そして、「お客さんたち、よくこの台風の中来ましたね〜」と口を開いたデーヴさん。「それでは『HERO』の上映を始めます! あっ違うか」と会場の空気を和ませ、さらに「この映画、大統領殺されちゃって大変な目にあわされてましたね。安倍さんも大変だけどね〜」と、日本の長の心配も? また、映画については「色々な側面があって考えさせられる映画ですね。シカゴは私の出身地なんですが、前から政治的に色々とあったところなので、よりリアリティがありますね」とコメント。さらに「だけど、どうしてブッシュを暗殺するという設定なの? イギリスのブレアでもできたんじゃないの?」と監督に質問した。

その鋭い問いに対して「ブレアだとすぐに話が終わってしまっておもしろくないから」とサクっと答えたガブリエル監督。「私は9.11事件後に関することについて描きたかった訳で、ブレアは尻尾を振ってブッシュについていっただけだしね」と明かし、「アメリカの大統領は役者から大統領になる人が多いので、今回は逆にしてみました(笑)」と大統領本人を出演させたことについて堂々のコメントを残した。
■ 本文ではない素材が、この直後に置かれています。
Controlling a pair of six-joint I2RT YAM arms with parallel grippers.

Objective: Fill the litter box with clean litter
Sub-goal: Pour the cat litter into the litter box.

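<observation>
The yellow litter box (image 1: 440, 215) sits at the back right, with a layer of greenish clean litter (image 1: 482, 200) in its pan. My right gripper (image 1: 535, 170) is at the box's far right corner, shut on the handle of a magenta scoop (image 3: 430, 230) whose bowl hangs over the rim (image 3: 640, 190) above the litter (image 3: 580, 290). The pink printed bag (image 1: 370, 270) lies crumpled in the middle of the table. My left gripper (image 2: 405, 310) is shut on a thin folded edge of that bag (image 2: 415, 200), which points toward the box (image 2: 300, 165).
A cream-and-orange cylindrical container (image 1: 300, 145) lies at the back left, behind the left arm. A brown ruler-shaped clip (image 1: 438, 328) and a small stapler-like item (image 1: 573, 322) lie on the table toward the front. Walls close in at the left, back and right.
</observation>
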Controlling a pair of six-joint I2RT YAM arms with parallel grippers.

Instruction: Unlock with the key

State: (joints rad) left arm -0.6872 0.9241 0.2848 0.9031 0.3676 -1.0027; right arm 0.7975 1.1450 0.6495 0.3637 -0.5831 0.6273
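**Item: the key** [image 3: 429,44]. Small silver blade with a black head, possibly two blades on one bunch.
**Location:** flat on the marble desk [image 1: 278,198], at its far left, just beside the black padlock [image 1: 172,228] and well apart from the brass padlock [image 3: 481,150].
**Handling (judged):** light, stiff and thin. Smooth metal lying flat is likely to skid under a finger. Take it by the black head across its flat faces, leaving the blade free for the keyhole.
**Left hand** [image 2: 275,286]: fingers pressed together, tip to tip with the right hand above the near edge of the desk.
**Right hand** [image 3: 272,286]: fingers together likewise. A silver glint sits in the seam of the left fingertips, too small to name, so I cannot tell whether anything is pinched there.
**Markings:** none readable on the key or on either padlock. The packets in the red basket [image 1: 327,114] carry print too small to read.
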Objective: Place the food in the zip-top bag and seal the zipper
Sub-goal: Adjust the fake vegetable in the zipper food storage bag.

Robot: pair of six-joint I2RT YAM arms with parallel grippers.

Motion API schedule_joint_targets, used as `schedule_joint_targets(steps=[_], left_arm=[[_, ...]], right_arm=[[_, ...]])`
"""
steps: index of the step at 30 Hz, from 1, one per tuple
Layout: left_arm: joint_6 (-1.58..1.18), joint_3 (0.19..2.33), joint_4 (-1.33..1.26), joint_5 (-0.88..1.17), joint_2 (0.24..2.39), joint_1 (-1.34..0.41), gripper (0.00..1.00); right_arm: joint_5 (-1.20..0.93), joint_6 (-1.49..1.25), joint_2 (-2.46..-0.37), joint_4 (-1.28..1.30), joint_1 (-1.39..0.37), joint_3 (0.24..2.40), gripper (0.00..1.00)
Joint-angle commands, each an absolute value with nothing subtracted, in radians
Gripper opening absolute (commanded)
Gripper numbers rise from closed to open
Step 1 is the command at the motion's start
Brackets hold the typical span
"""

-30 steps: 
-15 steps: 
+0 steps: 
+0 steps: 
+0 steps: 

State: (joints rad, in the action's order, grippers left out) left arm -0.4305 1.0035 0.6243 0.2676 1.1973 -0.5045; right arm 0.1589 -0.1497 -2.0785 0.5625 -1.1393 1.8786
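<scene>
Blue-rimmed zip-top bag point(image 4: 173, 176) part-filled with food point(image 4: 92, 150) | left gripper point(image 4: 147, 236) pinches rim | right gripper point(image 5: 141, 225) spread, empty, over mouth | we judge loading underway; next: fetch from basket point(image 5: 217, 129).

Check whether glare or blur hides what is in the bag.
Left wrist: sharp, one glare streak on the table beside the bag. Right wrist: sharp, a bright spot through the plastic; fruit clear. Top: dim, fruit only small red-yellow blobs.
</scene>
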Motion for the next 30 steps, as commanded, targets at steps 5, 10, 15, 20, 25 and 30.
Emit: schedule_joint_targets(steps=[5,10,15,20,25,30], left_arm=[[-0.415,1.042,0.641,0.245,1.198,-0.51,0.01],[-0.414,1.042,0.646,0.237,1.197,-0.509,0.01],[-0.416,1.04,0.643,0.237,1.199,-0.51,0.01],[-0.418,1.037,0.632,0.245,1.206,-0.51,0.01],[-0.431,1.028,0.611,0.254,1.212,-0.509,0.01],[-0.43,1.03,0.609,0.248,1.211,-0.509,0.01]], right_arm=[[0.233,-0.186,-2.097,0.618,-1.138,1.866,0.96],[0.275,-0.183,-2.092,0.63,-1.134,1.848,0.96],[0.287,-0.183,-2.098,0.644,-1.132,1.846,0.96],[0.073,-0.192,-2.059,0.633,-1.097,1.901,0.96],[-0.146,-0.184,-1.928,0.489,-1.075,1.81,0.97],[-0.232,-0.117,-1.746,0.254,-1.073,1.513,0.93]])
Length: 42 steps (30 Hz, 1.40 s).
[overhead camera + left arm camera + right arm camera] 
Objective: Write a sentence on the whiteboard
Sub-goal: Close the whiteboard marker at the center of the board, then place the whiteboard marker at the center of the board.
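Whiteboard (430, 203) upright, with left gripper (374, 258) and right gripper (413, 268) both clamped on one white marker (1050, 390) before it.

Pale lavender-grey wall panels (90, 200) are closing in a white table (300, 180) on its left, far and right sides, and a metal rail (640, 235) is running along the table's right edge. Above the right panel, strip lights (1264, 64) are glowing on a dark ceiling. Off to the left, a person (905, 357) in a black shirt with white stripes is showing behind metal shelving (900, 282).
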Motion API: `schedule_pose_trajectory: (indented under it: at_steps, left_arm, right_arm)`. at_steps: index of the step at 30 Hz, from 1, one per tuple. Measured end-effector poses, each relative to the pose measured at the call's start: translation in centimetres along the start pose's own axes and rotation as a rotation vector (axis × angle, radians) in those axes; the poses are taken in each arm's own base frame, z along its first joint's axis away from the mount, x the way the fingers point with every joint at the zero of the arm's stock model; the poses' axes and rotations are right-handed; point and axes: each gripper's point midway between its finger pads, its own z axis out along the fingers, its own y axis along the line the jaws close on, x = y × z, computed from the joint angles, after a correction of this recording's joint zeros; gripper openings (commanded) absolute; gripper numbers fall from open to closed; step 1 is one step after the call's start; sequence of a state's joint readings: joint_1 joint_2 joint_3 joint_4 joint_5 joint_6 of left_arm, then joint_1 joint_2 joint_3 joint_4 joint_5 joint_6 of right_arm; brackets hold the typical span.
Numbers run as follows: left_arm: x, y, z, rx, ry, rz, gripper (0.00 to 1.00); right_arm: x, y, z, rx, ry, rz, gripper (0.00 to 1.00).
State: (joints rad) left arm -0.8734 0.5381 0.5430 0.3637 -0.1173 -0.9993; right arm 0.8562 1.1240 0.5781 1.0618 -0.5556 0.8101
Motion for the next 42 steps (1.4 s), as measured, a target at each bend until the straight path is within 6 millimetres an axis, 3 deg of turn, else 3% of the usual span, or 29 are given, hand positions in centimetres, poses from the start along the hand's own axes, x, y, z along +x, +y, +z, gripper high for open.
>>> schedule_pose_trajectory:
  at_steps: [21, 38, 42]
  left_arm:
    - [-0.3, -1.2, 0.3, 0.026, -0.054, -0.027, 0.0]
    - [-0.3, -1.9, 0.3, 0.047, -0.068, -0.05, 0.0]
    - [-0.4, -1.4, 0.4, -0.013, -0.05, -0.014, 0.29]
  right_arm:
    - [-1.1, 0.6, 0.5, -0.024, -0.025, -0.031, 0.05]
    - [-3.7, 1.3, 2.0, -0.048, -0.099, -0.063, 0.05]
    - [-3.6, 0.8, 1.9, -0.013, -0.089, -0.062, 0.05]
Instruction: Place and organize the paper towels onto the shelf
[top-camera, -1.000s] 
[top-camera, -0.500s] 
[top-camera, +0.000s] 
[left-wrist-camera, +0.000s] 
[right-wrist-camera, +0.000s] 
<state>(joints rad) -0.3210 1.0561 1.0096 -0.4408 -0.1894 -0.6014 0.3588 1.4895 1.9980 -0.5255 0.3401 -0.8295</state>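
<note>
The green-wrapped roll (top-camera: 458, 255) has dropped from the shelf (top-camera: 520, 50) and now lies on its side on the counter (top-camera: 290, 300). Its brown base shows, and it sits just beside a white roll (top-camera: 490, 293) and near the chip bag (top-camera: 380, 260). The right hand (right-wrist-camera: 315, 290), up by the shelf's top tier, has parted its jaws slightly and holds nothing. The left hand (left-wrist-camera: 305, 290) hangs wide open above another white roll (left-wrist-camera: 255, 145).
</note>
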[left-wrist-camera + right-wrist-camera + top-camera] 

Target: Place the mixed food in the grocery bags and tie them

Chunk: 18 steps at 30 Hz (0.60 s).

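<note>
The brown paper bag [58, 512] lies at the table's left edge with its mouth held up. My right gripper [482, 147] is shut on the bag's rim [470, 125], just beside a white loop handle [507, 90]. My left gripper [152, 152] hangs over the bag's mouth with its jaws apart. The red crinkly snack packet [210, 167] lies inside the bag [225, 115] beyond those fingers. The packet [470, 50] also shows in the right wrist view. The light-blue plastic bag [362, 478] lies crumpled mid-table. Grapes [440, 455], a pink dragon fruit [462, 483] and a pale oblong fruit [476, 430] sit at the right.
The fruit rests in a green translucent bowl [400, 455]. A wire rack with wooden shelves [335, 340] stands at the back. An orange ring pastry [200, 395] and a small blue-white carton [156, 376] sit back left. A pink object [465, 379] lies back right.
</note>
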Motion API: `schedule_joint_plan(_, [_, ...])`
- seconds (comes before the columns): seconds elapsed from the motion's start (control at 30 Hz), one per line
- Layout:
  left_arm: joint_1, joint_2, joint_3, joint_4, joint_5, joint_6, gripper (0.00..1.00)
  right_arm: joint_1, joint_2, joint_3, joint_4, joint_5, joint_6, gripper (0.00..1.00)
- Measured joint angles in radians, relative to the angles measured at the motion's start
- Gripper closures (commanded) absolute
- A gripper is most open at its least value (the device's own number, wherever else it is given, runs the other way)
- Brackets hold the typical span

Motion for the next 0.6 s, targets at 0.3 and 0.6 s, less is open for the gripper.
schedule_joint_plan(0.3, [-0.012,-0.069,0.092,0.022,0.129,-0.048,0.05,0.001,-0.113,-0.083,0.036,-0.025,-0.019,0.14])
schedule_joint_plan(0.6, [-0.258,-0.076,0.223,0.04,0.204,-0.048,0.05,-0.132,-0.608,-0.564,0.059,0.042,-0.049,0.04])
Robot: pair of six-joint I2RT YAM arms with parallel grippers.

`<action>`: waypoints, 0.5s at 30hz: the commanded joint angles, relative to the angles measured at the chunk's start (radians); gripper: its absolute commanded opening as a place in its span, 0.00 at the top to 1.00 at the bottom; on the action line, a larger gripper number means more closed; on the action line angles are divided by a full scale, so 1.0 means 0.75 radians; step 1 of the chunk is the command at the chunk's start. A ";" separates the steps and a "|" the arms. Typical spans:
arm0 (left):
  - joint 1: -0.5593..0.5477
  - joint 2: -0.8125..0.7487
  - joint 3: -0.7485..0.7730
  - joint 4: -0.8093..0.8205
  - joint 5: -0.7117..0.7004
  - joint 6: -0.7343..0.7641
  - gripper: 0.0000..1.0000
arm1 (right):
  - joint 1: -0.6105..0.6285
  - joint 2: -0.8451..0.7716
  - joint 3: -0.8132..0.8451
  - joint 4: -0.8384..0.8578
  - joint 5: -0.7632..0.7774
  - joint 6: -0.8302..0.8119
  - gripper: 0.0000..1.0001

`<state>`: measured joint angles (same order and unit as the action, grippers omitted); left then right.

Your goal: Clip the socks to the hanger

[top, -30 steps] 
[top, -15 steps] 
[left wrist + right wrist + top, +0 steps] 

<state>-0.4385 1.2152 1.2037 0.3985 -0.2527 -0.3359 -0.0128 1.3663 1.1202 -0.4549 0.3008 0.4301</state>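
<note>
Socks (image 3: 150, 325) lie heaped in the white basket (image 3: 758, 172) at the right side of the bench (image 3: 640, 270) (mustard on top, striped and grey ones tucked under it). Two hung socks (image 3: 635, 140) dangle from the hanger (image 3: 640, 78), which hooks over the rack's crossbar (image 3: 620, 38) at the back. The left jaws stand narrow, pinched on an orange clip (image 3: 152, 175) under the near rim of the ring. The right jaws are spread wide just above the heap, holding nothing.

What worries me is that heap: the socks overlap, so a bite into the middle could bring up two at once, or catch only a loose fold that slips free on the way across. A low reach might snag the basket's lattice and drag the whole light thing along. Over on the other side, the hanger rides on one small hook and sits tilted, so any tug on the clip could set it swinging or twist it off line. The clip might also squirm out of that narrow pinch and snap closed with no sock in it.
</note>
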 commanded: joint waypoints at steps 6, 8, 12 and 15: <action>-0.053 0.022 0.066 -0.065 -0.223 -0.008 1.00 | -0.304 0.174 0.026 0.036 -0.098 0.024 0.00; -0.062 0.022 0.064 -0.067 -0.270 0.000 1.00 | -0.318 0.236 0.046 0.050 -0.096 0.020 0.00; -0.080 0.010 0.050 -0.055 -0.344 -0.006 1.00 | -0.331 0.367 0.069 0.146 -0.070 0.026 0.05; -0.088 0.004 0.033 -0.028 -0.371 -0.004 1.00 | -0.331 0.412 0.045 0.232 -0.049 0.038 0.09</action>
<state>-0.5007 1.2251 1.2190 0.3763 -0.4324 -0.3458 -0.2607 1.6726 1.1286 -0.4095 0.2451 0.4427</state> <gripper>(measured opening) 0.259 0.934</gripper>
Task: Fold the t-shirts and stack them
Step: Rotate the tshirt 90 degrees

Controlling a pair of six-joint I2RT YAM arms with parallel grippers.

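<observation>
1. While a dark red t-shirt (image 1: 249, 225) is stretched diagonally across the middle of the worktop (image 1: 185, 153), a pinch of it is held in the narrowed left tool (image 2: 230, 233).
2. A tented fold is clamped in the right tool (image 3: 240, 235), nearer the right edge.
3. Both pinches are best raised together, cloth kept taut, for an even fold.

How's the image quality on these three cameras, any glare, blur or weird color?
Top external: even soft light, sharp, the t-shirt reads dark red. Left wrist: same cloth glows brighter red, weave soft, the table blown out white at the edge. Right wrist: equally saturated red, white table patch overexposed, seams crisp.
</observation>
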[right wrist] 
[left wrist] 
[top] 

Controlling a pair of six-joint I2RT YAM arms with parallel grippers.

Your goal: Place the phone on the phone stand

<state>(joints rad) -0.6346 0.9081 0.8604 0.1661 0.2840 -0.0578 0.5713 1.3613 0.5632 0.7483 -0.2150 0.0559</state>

さらに「この映画、『24』のジャック・バウアーがいたらすぐに犯人見つけて、20分くらいで終わってたかもね〜(笑)」と作品に突っ込みを入れるデーヴさんだが、監督も「その通りですね。簡単な編集で何でも出来てしまう」と納得。デーヴさんはそうした現代の発達した映像技術に、アルカイダの勧誘ビデオに触れながら言及した。

果たして日本人はこの映画で描かれるアメリカの“未来”に、どのような反応を見せるのか? 賛否両論を巻き起こすこと間違いなしの『大統領暗殺』は、10月6日(土)よりシャンテシネほか全国にて公開。